ASSIGNMENT: Report every line in the listing that contains the string "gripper".

......

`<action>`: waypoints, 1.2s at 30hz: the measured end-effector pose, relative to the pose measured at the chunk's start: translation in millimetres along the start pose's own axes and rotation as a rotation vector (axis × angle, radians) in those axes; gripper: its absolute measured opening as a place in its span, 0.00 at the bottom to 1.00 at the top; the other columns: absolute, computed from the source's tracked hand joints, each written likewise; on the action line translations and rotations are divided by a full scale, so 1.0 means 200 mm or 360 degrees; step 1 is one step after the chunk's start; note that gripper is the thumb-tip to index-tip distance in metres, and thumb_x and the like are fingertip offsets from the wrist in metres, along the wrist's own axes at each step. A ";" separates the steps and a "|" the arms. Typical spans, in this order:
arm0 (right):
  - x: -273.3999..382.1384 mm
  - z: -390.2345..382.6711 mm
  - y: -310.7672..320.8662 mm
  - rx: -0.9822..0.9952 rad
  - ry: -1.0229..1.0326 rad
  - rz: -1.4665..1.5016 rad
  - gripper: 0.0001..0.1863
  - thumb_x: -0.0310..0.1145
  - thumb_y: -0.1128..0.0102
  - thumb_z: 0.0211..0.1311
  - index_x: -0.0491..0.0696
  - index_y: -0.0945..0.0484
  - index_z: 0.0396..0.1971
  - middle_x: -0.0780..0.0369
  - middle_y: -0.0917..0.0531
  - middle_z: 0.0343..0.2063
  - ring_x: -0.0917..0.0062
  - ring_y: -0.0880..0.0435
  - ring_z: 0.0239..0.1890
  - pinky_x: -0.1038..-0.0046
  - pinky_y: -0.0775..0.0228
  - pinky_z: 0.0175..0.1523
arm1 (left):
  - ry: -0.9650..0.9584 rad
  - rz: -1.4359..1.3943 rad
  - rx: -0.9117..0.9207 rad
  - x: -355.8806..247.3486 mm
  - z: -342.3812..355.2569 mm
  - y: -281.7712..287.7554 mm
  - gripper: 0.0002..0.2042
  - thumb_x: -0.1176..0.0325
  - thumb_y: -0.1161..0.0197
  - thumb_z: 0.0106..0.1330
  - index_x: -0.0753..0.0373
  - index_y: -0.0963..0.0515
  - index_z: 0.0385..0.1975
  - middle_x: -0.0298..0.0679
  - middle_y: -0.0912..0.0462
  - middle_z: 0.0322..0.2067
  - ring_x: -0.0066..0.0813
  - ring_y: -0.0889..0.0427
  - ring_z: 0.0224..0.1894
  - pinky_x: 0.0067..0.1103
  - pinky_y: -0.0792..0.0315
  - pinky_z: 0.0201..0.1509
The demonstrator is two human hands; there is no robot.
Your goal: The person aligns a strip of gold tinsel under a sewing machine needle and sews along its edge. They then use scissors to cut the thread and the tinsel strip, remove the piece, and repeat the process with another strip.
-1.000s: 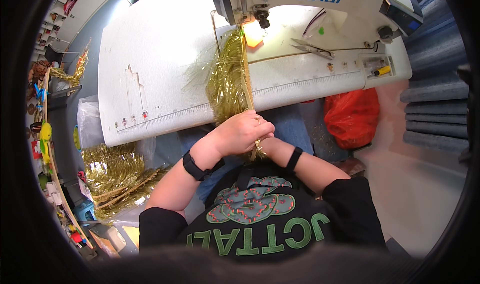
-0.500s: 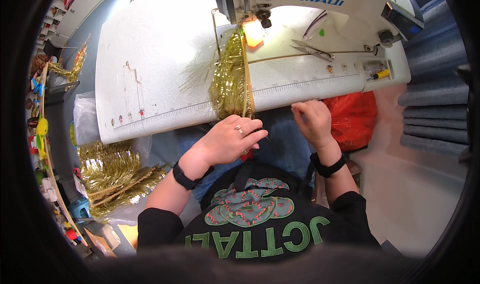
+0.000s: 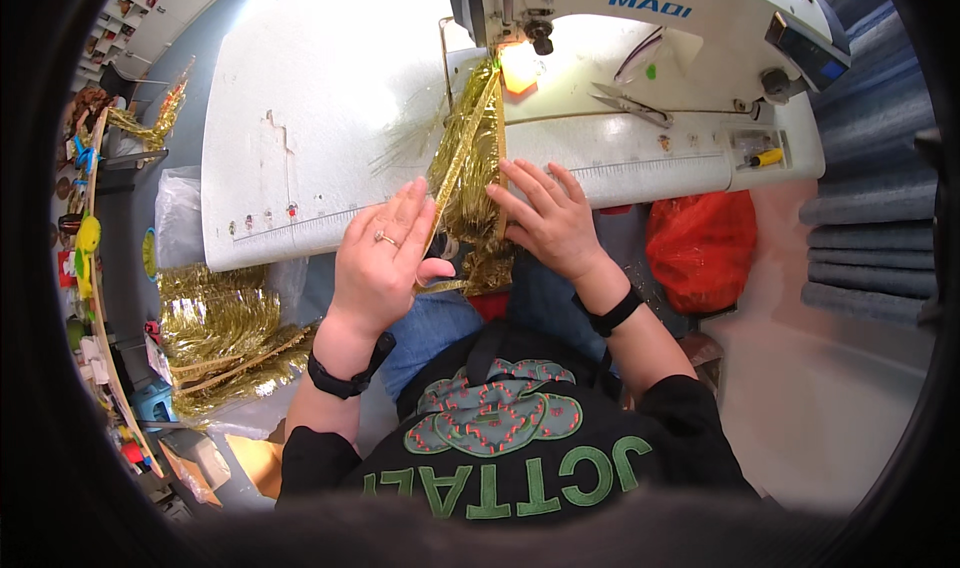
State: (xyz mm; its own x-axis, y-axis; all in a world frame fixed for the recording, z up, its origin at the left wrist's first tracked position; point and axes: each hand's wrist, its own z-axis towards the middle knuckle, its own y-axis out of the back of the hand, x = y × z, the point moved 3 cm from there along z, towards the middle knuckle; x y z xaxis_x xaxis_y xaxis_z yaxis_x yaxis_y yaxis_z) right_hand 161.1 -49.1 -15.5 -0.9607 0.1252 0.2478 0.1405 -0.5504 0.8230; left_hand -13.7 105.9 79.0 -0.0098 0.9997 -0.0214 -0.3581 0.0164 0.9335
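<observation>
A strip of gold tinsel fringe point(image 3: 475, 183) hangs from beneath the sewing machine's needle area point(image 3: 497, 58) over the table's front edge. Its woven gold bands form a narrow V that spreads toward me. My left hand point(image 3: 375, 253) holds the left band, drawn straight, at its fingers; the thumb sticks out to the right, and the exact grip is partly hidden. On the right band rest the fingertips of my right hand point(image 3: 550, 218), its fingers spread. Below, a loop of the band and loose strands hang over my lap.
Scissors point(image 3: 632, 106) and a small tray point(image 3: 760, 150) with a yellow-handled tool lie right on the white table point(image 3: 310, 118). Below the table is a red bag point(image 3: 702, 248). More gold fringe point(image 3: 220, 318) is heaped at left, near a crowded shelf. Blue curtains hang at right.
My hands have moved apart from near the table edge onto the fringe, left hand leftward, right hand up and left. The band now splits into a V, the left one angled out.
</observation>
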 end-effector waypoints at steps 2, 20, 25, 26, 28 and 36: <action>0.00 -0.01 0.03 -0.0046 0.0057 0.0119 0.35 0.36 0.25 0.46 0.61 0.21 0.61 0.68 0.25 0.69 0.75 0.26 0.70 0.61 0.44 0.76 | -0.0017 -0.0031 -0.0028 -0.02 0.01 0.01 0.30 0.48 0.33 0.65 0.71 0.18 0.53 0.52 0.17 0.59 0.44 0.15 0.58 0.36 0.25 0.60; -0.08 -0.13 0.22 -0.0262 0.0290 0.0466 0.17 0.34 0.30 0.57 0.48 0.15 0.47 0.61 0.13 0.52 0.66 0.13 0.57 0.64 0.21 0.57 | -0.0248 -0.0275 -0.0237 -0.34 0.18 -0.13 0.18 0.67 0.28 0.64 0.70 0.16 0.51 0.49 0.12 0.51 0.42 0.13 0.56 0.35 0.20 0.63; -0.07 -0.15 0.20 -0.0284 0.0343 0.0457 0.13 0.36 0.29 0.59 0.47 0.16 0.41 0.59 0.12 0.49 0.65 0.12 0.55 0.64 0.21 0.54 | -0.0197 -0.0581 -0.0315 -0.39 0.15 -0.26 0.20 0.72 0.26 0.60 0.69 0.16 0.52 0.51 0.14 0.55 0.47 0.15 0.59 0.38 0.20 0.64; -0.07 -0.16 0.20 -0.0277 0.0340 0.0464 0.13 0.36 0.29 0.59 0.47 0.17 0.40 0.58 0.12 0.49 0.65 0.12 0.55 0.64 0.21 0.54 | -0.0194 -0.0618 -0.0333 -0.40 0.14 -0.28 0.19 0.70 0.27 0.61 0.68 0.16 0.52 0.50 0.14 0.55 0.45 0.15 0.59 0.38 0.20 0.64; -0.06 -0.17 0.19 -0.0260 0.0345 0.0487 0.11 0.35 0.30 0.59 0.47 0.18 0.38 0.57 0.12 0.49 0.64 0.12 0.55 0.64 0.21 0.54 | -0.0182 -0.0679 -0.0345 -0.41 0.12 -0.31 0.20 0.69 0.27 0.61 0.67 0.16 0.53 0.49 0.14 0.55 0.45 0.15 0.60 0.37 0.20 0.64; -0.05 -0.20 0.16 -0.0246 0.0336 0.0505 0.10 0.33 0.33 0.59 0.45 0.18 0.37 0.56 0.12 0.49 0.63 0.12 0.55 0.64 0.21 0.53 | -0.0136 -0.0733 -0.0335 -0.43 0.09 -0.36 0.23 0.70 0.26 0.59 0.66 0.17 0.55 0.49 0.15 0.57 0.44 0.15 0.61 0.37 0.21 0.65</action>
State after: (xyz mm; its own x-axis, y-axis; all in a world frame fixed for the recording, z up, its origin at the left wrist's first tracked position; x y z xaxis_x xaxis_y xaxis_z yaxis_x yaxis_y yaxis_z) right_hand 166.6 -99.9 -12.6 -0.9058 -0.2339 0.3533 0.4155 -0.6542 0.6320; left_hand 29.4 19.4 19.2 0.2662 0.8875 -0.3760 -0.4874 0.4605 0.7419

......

RESPONSE BOX:
`<action>`: waypoints, 1.2s at 30hz: the measured end-effector pose, relative to the pose measured at the chunk's start: translation in millimetres along the start pose's own axes and rotation as a rotation vector (axis × angle, radians) in those axes; gripper: its absolute measured opening as a place in its span, 0.00 at the bottom to 1.00 at the top; the other columns: absolute, computed from the source's tracked hand joints, each written likewise; on the action line translations and rotations are divided by a full scale, so 1.0 means 200 mm or 360 degrees; step 1 is one step after the chunk's start; note that gripper is the thumb-tip to index-tip distance in metres, and thumb_x and the like are fingertip offsets from the wrist in metres, along the wrist's own axes at each step. A ";" separates the steps and a "|" the arms. Typical spans, in this order:
  - gripper: 0.0001..0.1863
  - gripper: 0.0002..0.2042

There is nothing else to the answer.